Menurut teori Masters (1999) pada masa pubertas, biasanya banyak remaja yang mengalami penurunan self esteem. Penurunan ini disebabkan karena perubahan fisik yang begitu cepat dan tidak beraturan pada diri kanak-kanak yang beranjak remaja, sementara itu remaja belum memiliki identitas diri yang jelas. Sehingga “bagaimana penampilan saya, bagaimana orang lain melihat saya”, seringkali disepadankan dengan “siapa saya”. Hal ini juga masih ditambah lagi dengan hubungan yang erat antara kemenarikan dari segi fisik dengan penerimaan sosial, yang semakin membuat banyak remaja merasa tidak percaya diri. Ukuran cantik menjadi salah kaprah yaitu tinggi, langsing dan putih. Mereka yang mempunyai tiga kelebihan itu dianggap beruntung dan rasa percaya diri meningkat. Sementara mereka yang berkulit hitam, gemuk dan pendek merasa tidak menarik sehingga penghargaan terhadap dirinya rendah. Seseorang akan memiliki self confidence atau rasa percaya diri apabila memiliki self esteem yang tinggi. Self esteem yang rendah akan memperlemah hubungan yang dibina dengan orang lain, sedangkan self esteem yang tinggi akan mendukung remaja untuk mengembangkan hubungan mereka dengan orang lain. Selain itu, Masters dan Johnson (1999) juga mengatakan bahwa self esteem ini juga berpengaruh terhadap sikap seseorang terhadap statusnya sebagai remaja. Seseorang remaja yang memiliki self esteem yang positif maka ia tidak akan gampang terbawa godaan yang banyak ditawarkan oleh lingkungan (Masters, 1999: 189). Menurut Surya (2007) Beberapa karakteristik individu yang kurang mempunyai rasa percaya diri diantaranya adalah : 1. Berusaha menunjukan sikap konformis, semata-mata demi mendapatkan pengakuan dan penerimaan kelompok.

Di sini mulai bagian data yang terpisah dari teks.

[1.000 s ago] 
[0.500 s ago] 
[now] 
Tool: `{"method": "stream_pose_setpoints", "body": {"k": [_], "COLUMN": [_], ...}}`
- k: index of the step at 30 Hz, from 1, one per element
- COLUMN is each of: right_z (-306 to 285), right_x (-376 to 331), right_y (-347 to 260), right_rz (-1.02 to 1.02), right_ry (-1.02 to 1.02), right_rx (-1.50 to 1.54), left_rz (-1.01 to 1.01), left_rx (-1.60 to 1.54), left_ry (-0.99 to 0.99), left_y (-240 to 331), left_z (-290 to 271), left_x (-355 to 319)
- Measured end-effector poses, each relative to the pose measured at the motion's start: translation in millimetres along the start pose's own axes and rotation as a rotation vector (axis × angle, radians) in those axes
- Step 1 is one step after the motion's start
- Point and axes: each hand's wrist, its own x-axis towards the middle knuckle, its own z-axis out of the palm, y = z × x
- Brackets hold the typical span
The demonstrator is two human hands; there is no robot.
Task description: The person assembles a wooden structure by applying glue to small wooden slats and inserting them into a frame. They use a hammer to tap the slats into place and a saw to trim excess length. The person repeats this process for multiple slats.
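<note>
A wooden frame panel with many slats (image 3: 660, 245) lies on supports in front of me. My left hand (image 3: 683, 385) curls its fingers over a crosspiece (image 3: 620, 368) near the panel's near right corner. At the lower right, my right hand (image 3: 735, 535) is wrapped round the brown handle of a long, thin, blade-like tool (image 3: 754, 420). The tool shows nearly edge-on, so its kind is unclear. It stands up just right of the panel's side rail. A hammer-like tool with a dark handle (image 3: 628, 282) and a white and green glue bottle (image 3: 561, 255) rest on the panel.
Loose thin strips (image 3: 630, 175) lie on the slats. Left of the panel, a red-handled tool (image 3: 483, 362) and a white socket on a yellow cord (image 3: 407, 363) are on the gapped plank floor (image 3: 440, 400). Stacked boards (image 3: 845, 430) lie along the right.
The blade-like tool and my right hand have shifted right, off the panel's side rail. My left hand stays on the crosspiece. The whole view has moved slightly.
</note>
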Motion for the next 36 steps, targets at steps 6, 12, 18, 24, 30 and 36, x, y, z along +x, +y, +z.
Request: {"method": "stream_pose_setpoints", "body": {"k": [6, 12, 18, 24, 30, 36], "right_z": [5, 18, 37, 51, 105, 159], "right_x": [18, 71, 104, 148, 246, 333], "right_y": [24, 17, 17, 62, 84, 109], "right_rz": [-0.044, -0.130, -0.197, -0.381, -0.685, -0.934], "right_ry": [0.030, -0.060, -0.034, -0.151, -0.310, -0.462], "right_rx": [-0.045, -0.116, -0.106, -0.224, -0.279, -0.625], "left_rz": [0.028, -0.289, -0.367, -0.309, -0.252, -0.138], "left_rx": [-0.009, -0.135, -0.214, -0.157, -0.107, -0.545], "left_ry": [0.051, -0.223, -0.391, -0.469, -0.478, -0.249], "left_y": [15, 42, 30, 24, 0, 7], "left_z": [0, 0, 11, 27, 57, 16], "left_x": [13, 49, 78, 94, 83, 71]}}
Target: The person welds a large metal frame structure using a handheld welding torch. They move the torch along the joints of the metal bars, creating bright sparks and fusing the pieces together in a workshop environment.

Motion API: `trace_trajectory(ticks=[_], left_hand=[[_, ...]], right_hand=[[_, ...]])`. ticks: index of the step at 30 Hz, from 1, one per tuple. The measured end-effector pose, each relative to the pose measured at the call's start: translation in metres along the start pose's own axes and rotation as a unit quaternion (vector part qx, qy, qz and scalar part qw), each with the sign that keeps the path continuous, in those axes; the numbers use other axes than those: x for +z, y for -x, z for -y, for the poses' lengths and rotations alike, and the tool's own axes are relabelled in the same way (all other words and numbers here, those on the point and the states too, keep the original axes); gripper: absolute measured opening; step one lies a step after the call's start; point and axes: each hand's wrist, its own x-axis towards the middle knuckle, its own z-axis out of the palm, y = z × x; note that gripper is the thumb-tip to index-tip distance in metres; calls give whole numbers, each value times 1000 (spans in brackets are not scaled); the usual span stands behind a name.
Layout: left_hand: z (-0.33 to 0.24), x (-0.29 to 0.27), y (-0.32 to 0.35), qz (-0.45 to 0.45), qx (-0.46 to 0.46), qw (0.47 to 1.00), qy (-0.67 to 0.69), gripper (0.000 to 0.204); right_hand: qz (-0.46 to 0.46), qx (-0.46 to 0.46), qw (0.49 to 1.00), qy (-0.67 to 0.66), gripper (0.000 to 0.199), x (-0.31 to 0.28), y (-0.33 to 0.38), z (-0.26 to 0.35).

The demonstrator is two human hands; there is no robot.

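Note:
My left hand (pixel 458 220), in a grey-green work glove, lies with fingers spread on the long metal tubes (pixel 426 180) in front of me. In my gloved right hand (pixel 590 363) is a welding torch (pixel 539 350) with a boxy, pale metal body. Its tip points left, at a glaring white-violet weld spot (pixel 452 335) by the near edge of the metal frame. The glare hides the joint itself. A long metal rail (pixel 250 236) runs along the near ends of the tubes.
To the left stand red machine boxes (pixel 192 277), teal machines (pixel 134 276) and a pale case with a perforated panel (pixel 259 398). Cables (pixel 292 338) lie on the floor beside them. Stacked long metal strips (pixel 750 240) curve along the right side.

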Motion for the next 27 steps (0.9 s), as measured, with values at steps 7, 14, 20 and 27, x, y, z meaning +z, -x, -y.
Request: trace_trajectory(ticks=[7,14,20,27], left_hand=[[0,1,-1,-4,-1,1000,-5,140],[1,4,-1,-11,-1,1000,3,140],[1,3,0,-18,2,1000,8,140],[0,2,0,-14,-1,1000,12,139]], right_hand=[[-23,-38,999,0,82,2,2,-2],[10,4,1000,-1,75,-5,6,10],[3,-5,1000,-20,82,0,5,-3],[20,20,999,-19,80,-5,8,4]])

2. Menyimpan rasa takut atau kekhawatiran terhadap penolakan. 3. Sulit menerima realita diri ( terlebih menerima kekurangan diri) dan memandang rendah kemampuan diri sendiri namun di lain pihak memasang harapan yang tidak realistik terhadap diri sendiri. 4. Pesimis dan mudah menilai segala sesuatu dari sisi negatif. 5. Takut gagal, sehingga menghindari segala resiko dan tidak berani memasang target untuk berhasil. 6. Cenderung menolak pujian yang ditujukan secara tulus (karena undervalue sendiri). 7. Selalu menempatkan atau memposisikan diri sebagai yang terakhir, karena menilai dirinya tidak mampu. 8. Memiliki external locus of control (mudah menyerah pada nasib, sangat tergantung pada keadaan dan pengakuan atau penerimaan serta bantuan orang lain).